Nowadays we can purchase an industrially made loaf of bread for less tan 50 cents, but also for more than double the price if its done in the traditional way. Be it one way or another, we don’t know how the wheat have been harvested, transported, grinded, elaborated or kneaded. In the book The Conquest of Bread, published in 1892, Kropotkin proposed the idea of conquering the bread as a way of conquering ourselves. In the olden days the whole process that turned wheat into bread and, as a transubstantiation, bread into body was widely known. Today capitalism has swept away this experience, like many others.

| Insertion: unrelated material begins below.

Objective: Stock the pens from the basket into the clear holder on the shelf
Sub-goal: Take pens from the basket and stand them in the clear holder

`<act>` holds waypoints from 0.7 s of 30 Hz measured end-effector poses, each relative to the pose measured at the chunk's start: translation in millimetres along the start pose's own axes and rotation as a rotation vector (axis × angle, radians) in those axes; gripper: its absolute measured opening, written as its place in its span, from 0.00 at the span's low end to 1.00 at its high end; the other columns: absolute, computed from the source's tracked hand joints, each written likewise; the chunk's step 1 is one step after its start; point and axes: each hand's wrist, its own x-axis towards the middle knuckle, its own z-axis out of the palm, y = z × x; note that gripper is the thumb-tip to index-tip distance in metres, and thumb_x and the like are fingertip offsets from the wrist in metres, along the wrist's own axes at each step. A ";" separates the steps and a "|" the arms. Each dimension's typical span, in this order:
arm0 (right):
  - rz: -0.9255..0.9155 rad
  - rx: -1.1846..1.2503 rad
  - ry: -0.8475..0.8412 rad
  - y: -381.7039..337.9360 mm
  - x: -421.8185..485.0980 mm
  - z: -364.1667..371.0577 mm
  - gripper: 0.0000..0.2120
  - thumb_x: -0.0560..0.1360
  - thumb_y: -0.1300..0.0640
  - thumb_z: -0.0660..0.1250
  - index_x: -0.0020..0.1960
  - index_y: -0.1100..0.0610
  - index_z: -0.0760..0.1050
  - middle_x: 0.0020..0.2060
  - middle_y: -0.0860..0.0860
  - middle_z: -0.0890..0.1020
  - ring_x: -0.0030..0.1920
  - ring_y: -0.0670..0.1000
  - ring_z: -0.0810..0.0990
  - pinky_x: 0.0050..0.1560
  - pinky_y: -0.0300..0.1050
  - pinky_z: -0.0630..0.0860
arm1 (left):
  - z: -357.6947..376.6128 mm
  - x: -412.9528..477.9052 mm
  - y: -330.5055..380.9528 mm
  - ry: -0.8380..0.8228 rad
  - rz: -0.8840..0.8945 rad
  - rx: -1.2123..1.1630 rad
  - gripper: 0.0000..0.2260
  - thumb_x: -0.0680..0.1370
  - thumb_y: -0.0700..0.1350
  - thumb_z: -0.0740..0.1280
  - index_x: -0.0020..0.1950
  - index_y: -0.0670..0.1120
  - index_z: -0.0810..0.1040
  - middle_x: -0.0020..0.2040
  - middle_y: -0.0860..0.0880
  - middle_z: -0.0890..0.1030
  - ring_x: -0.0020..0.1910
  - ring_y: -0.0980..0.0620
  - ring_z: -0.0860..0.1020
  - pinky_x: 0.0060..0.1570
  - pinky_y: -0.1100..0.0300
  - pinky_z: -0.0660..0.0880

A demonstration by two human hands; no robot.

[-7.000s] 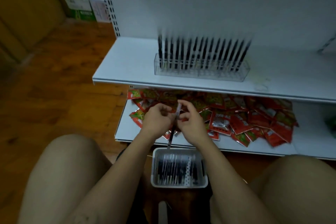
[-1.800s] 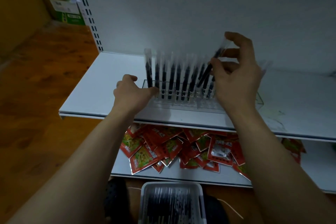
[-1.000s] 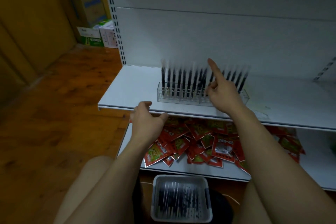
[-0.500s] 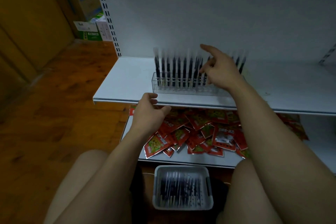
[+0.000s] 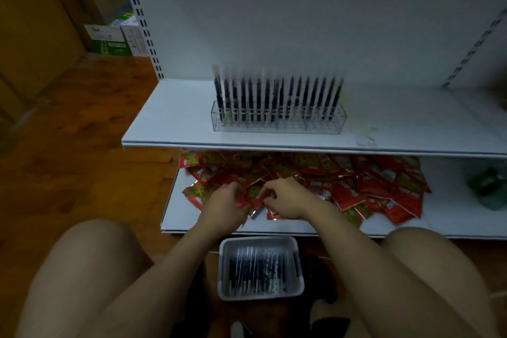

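1. My left hand point(image 5: 223, 204) and right hand point(image 5: 285, 197) hover close together over the red foil snack packets point(image 5: 356, 181), fingers curled; I cannot tell whether they pinch anything.
2. The black pens in clear sleeves point(image 5: 260, 273) lie in the grey plastic basket point(image 5: 299, 289) between my knees; the clear acrylic holder point(image 5: 277, 123) sits on the white metal shelf point(image 5: 170, 118), nearly full.
3. I'd lift one pen by its sleeve top and seat it upright in a free slot.
4. No writing is legible.
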 end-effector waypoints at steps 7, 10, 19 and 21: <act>0.189 0.054 -0.246 35.5 1.2 101.3 0.18 0.78 0.57 0.62 0.67 0.57 0.73 0.65 0.57 0.75 0.59 0.57 0.77 0.53 0.46 0.73 | 35.3 -1.5 -32.0 -0.189 -0.058 0.204 0.19 0.74 0.50 0.70 0.63 0.47 0.74 0.61 0.47 0.78 0.58 0.47 0.76 0.54 0.56 0.74; 0.273 0.163 -0.333 39.7 1.2 141.0 0.13 0.78 0.61 0.61 0.60 0.61 0.76 0.55 0.61 0.79 0.49 0.59 0.78 0.44 0.45 0.72 | 49.2 -4.2 -44.5 -0.277 -0.116 0.224 0.21 0.74 0.52 0.71 0.65 0.47 0.73 0.62 0.46 0.77 0.58 0.48 0.76 0.56 0.55 0.74; 0.460 0.141 -0.433 88.5 30.6 200.8 0.15 0.77 0.59 0.60 0.31 0.58 0.66 0.34 0.53 0.71 0.36 0.52 0.72 0.34 0.41 0.67 | 91.0 10.4 -93.2 -0.401 -0.420 0.056 0.19 0.75 0.50 0.70 0.62 0.44 0.74 0.58 0.44 0.79 0.48 0.51 0.77 0.44 0.62 0.73; 0.529 0.174 -0.440 96.6 42.3 212.9 0.12 0.77 0.56 0.61 0.38 0.61 0.70 0.44 0.56 0.75 0.44 0.54 0.76 0.44 0.42 0.71 | 107.8 13.0 -102.0 -0.399 -0.518 -0.042 0.13 0.75 0.48 0.69 0.56 0.43 0.78 0.53 0.43 0.81 0.48 0.49 0.79 0.45 0.59 0.77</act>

In the well-known verse 3:19 of Genesis: “In the sweat of thy face shalt thou eat bread, till thou return unto the ground; for out of it wast thou taken”, lies the key of working class struggle. The false promise that every sacrifice would be rewarded in another life, in a heaven that would fulfil them in exchange for the many sufferings assumed, kept the workers subdued for centuries. Once the fiasco was discovered —with the acquisition of class consciousness— the proletariat imagined its own paradise in the form of a dictatorship. The paradox of the matter is that in such a paradise the work did not disappear, but quite the opposite. Without work the worker lost his raison d’être, his condition and his identity. Hence the Stakhodox competition within the USSR, or the anarchist moral rectitude in Spain.
The exhibition Theoretics of bread investigates the past of the working class as an unactualized potential, in their longing to live in equality, without submission, exploitation or suffering. At the same time the exhibition claims the bread as an emancipating but also mystical symbol, as it transubstantiates itself in the body (of the worker). As Kropotkin said in The Conquest of Bread: “Conquering the bread is nothing other than conquering ourselves”.